Distributed single-phase earth fault judgment method

Technical Field

The invention relates to a single-phase earth fault line selection method, in particular to a distributed single-phase earth fault judgment method, and belongs to the technical field of relay protection of power systems.

Background

A single-phase grounding fault in a 6-35 kV medium-voltage power distribution network is the fault type which occurs most frequently. After the single-phase earth fault, the system is allowed to be operated for no more than 2 hours at maximum, and the fault operation can be carried out to improve the power supply reliability. The common practice of users is to perform sequential open circuit on the bus outgoing line with a fault, and judge whether the open circuit is correct by detecting whether the bus zero sequence voltage disappears. However, the power failure phenomenon of a non-fault line is often short-time, which is not beneficial to ensuring the power supply reliability. Therefore, most transformer substations are designed and provided with special low-current line selection devices for fault line selection, and the dispatching end performs route pulling according to reported line selection results.

The existing line selection device mostly adopts a centralized design, and the line selection method is also applied on the basis. In a conventional line selection method, zero-sequence voltage signals and zero-sequence current signals in the same time period are collected in a centralized mode after a fault occurs, and logical judgment of amplitude comparison, phase comparison or power direction is performed. But the method is not suitable for the line selection based on the centralized design for the independent distributed terminals.
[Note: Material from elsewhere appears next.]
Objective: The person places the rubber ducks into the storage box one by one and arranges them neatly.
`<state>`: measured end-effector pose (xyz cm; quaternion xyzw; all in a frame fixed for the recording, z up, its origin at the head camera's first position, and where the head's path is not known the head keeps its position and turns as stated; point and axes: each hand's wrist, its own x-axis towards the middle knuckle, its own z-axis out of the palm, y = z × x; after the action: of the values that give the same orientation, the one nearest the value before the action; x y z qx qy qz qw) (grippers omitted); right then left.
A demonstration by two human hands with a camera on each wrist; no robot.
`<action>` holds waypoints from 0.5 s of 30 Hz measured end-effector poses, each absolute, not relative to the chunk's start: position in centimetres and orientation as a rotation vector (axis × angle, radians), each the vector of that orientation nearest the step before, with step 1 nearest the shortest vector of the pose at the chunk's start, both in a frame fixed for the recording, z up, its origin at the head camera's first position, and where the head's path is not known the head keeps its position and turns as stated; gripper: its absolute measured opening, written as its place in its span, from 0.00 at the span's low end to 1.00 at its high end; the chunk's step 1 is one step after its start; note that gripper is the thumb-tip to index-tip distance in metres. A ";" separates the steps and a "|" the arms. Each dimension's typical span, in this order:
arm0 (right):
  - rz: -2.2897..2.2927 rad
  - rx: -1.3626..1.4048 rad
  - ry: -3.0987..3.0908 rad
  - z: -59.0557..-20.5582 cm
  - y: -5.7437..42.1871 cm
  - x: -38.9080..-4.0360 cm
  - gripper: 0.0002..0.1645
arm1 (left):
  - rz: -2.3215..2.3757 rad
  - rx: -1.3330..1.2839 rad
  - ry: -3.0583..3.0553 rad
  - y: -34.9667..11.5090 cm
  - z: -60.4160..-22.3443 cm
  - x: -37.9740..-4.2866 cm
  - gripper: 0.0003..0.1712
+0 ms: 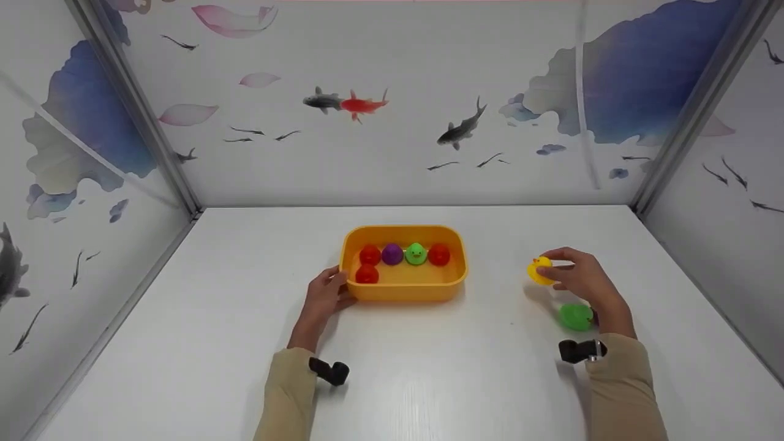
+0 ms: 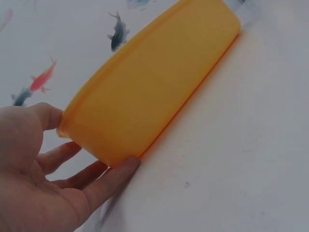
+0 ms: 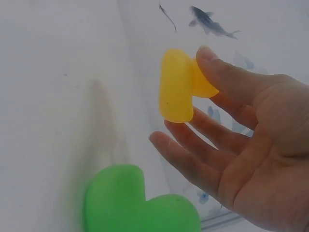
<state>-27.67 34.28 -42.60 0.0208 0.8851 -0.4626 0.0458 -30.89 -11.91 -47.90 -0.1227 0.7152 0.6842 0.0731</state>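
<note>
My left hand (image 1: 323,295) holds the near left corner of a yellow plastic basin (image 1: 407,293). In the left wrist view the thumb is at the basin's rim and the fingers (image 2: 118,179) lie against its outer wall, down to its bottom edge. Over on the right, my right hand (image 1: 582,278) pinches a small yellow toy duck (image 1: 539,270) between thumb and fingers, raised above the table with a shadow below. A larger green toy duck (image 1: 576,316) lies on the table beneath the right wrist, its head partly hidden by the arm.
In the basin sit red toys (image 1: 439,254), a purple one (image 1: 392,254) and a small green duck (image 1: 416,253), mostly along its far side. White panels (image 1: 392,171) printed with fish and leaves wall in the white table (image 1: 429,367) at the back and sides.
</note>
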 end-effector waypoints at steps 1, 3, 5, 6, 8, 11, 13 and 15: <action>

Although the low-current ground fault line selection function of the comprehensive protection device for the line of the transformer substation is independent judgment, the reliability of the low-current ground fault line selection cannot be ensured in the aspects of sampling frequency, line selection algorithm and the like because the hardware architecture of the comprehensive protection device is specially designed for line protection.

Disclosure of Invention

Aiming at the defects of the prior art, the invention provides a distributed single-phase earth fault judgment method, which solves the problem that the traditional technology can not utilize mutually independent distributed terminals to carry out small-current earth fault line selection.

The technical scheme adopted by the invention for solving the technical problems is as follows:

The invention provides a distributed single-phase earth fault judging method which realizes the logical judgment of whether a single-phase earth fault line occurs in the line by analyzing and comparing the current fault data and the historical fault record data of the single line.
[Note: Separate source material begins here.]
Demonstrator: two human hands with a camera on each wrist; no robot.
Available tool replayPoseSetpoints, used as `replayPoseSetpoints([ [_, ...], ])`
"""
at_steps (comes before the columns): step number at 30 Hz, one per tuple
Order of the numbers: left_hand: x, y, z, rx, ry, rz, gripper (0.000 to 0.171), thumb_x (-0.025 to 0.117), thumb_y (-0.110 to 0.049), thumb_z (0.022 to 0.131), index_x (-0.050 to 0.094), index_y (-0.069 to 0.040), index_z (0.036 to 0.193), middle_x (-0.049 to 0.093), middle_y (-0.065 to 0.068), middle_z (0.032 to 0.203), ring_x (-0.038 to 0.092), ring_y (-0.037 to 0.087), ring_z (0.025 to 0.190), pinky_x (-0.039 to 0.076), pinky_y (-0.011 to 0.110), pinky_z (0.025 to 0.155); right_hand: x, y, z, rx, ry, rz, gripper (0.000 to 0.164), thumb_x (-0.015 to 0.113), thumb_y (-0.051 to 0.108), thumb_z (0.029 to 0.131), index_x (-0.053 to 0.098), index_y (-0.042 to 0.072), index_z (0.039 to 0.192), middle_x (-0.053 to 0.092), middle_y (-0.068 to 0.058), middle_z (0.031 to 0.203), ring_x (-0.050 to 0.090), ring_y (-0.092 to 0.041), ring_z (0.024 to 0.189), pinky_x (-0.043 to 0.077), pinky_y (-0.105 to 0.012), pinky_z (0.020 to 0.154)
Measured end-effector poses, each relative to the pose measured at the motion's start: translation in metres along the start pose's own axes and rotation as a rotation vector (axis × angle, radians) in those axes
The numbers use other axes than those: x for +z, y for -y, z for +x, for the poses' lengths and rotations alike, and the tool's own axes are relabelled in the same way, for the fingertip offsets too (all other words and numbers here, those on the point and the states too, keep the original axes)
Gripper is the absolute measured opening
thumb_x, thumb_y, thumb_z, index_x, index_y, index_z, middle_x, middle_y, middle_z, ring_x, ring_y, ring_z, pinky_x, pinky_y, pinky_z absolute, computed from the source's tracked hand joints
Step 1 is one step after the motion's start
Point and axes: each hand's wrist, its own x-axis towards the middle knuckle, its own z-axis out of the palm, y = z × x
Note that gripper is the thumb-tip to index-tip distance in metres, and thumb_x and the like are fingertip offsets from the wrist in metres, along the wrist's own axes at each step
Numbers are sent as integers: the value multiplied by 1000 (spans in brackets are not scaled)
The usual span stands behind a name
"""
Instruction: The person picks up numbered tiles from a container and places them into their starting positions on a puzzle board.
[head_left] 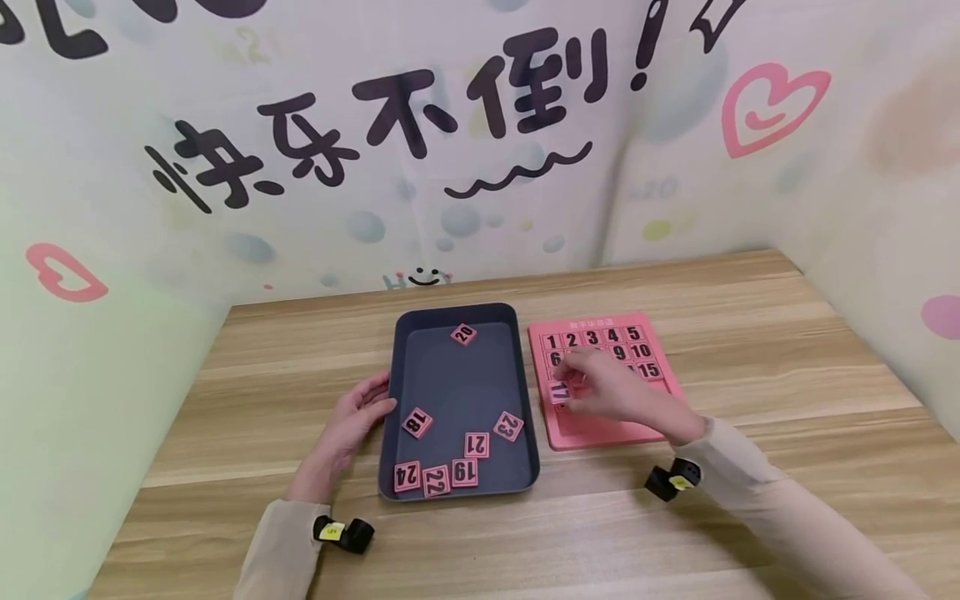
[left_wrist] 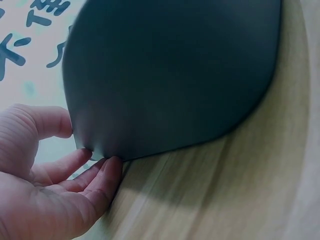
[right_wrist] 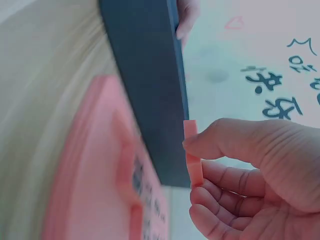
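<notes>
My right hand (head_left: 607, 385) pinches a pink number tile (right_wrist: 192, 150) between thumb and fingertips. In the head view this tile reads 17 and is held above the left part of the pink number board (head_left: 600, 429). Rows of tiles up to 15 fill the board's upper part; the hand hides some. On the left, my left hand (head_left: 352, 421) holds the side of a dark grey tray (head_left: 450, 367), thumb at the rim and fingers against the outer wall (left_wrist: 170, 75). Inside the tray lie loose tiles, among them 20 (head_left: 463, 334), 18 (head_left: 417, 422) and 23 (head_left: 508, 427).
More tiles, 24 (head_left: 407, 476), 22 (head_left: 436, 481), 19 (head_left: 465, 472) and 21 (head_left: 476, 444), lie near the tray's front edge. Tray and board stand close side by side on a wooden table (head_left: 480, 550). A printed wall cloth (head_left: 315, 242) rises behind the table.
</notes>
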Motion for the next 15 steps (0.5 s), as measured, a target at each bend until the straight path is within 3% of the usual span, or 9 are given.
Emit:
replayPoseSetpoints([
  [7,0,-1,0,5,-2,-3,52,49,4,91,33,6,141,38,27,140,38,32,126,41,12,84,-6,-16,-27,53,8,-38,25,76,3,68,64,3,90,59,1,83,54,-15,78,49,-31,71],
  [15,0,0,1,-4,-3,-3,53,49,5,91,33,6,141,38,26,140,38,31,126,42,12,84,-4,-28,-40,64,17,-55,28,78,1,65,64,4,88,56,1,81,49,-12,73,46,-27,65],
])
Further, the current fault data and the historical fault record data comprise electrical quantity fault recording data and remote communication quantity data.
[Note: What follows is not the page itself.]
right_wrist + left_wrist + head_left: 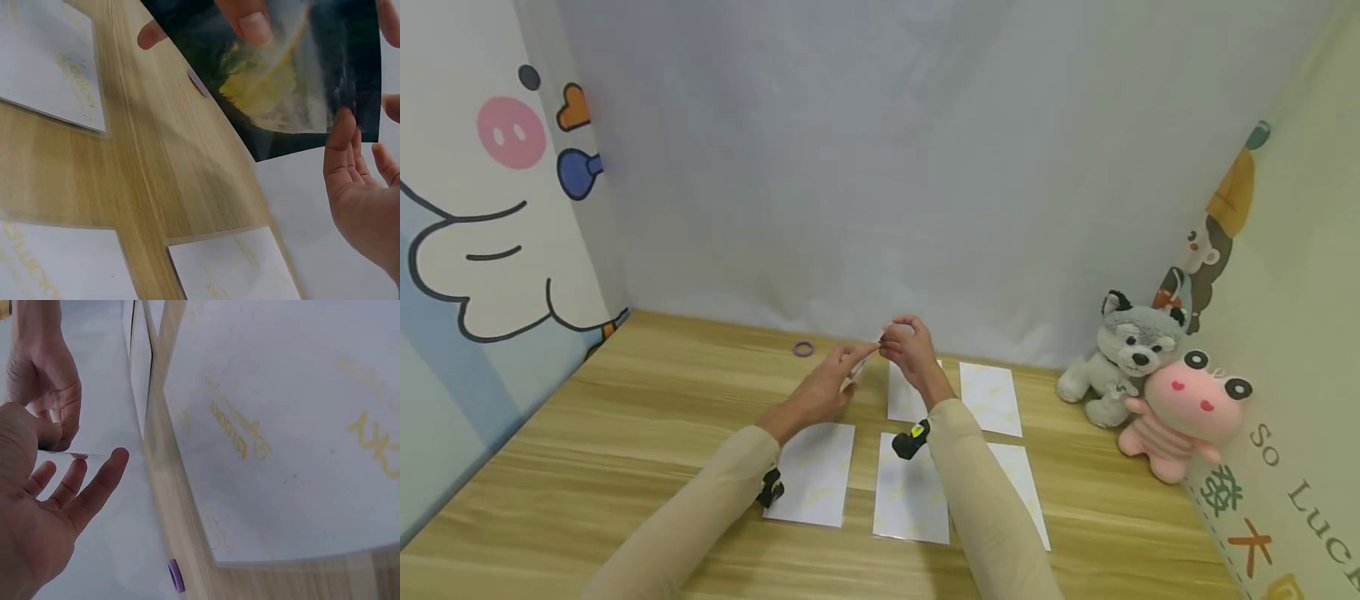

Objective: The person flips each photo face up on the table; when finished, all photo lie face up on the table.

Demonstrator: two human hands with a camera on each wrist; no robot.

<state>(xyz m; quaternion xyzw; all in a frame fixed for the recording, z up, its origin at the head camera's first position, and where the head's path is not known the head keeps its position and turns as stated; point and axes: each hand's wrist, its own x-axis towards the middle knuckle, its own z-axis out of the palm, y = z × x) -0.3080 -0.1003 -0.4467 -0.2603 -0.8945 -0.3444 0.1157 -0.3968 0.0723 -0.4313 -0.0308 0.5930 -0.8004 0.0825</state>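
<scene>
Between both hands is a glossy photo print (269,94), dark at its borders with a yellow-green area in the middle. In the left wrist view the print (78,454) appears almost edge-on. My left hand (823,387) grips it, thumb on the picture face and fingers behind. At the print's other edge, my right hand (912,350) pinches it with bent fingers. The right hand (365,194) shows a fingertip against the lower corner of the picture. Both hands are raised above the far part of the wooden table (662,433).
Several white sheets with faint yellow lettering lie in rows, among them one at front left (812,475) and one at back right (991,398). A purple ring (803,348) lies at the back. A grey plush husky (1131,354) and a pink plush frog (1187,404) sit at the right.
</scene>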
Further, the logic judgment process of whether the line has the single-phase earth fault line is as follows: calculating a zero sequence transient power direction and a zero sequence current amplitude according to single line electric quantity fault recording data when a single-phase earth fault occurs, simultaneously calling historical fault recording data of the line to compare the transient power direction with the zero sequence current amplitude, and if the calculated zero sequence transient power direction is the same as the transient zero sequence reactive power direction when the line is a fault line in the historical fault recording data and is opposite to the transient zero sequence reactive power direction when the line is a non-fault line, and the calculated zero sequence current amplitude is larger than the average value of the zero sequence current transient amplitudes when the line is a non-fault line, judging that the line is a fault line.

The invention provides another distributed single-phase earth fault judging method, which comprises the steps of firstly obtaining electric quantity fault recording data when a single-phase earth fault occurs, calculating a zero-sequence transient power direction and a zero-sequence current amplitude, then calling historical fault recording data and the electric quantity fault recording data when the single-phase earth fault occurs to compare the transient power direction with the zero-sequence current amplitude, and finally logically judging whether a line (namely a line or a line branch monitored by a current distributed terminal) is a fault line.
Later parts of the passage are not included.